Problem →
Copy the listing exactly. Omit nothing.

───── Dataset excerpt

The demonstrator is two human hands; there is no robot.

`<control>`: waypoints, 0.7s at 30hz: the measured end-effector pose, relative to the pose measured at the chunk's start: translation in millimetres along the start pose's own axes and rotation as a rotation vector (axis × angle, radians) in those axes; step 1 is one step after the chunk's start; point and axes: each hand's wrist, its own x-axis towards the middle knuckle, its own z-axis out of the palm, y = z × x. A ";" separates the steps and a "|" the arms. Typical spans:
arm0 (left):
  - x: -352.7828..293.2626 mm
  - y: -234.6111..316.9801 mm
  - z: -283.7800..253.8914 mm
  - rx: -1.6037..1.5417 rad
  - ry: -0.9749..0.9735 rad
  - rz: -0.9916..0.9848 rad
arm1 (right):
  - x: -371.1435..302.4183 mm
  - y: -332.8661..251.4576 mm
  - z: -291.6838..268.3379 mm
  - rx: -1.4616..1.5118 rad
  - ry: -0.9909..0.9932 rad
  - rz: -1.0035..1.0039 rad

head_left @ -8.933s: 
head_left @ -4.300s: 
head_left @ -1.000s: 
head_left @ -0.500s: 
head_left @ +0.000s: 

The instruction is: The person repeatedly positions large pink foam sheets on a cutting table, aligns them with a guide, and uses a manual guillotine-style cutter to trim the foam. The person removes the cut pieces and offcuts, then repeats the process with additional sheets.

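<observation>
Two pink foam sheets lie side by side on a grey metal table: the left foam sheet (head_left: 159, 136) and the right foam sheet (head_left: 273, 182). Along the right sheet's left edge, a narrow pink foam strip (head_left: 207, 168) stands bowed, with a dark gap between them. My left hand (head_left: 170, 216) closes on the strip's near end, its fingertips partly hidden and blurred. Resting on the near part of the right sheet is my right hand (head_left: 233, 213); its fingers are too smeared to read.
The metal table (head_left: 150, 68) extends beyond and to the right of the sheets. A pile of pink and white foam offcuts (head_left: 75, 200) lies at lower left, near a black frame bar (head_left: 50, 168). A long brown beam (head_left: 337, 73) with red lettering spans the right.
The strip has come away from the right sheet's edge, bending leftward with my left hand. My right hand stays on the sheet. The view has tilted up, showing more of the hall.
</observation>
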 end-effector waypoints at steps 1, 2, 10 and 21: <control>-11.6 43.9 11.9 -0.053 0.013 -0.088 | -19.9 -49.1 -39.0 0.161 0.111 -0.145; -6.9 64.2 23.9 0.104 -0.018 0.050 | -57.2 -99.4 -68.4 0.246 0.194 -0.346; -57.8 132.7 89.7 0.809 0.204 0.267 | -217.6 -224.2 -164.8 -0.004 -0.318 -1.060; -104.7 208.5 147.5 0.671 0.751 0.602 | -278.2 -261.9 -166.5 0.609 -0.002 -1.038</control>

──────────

Answer area →
The demonstrator is two human hands; there is no robot.

`<control>`: waypoints, 0.7s at 30hz: the measured end-effector pose, relative to the pose measured at the chunk's start: translation in millimetres along the start pose's own axes and rotation as a rotation vector (axis × angle, radians) in those axes; step 1 is one step after the chunk's start; point and axes: each hand's wrist, its own x-axis towards the middle knuckle, its own z-axis out of the palm, y = z × x. A ";" separates the steps and a "|" the arms. Typical spans:
arm0 (left):
  - x: -352.7828..293.2626 mm
  - y: -234.6111..316.9801 mm
  - z: -283.7800..253.8914 mm
  - rx: -1.6037..1.5417 rad
  - ry: -0.9749..0.9735 rad
  - rz: -0.9916..0.9848 rad
arm1 (right):
  - x: -371.1435..302.4183 mm
  - y: -332.8661..251.4576 mm
  - z: -291.6838..268.3379 mm
  - rx: -1.4616..1.5118 rad
  - ry: -0.9909..0.9932 rad
  - rz: -1.0035..1.0039 rad

head_left @ -8.933s: 
head_left @ -4.300s: 
head_left @ -1.000s: 
head_left @ -0.500s: 
head_left @ +0.000s: 

The instruction is: The person repeatedly positions large pink foam sheets on a cutting table, aligns them with a guide, and uses a manual guillotine-style cutter to trim the foam. The person removes the cut pieces and offcuts, then repeats the process with additional sheets.

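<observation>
Two pink foam sheets lie side by side on a grey metal table: the left foam sheet (head_left: 159, 136) and the right foam sheet (head_left: 273, 182). Along the right sheet's left edge, a narrow pink foam strip (head_left: 207, 168) stands bowed, with a dark gap between them. My left hand (head_left: 170, 216) closes on the strip's near end, its fingertips partly hidden and blurred. Resting on the near part of the right sheet is my right hand (head_left: 233, 213); its fingers are too smeared to read.
The metal table (head_left: 150, 68) extends beyond and to the right of the sheets. A pile of pink and white foam offcuts (head_left: 75, 200) lies at lower left, near a black frame bar (head_left: 50, 168). A long brown beam (head_left: 337, 73) with red lettering spans the right.
The strip has come away from the right sheet's edge, bending leftward with my left hand. My right hand stays on the sheet. The view has tilted up, showing more of the hall.
</observation>
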 end-effector waypoints at steps 1, 2, 10 and 21: <control>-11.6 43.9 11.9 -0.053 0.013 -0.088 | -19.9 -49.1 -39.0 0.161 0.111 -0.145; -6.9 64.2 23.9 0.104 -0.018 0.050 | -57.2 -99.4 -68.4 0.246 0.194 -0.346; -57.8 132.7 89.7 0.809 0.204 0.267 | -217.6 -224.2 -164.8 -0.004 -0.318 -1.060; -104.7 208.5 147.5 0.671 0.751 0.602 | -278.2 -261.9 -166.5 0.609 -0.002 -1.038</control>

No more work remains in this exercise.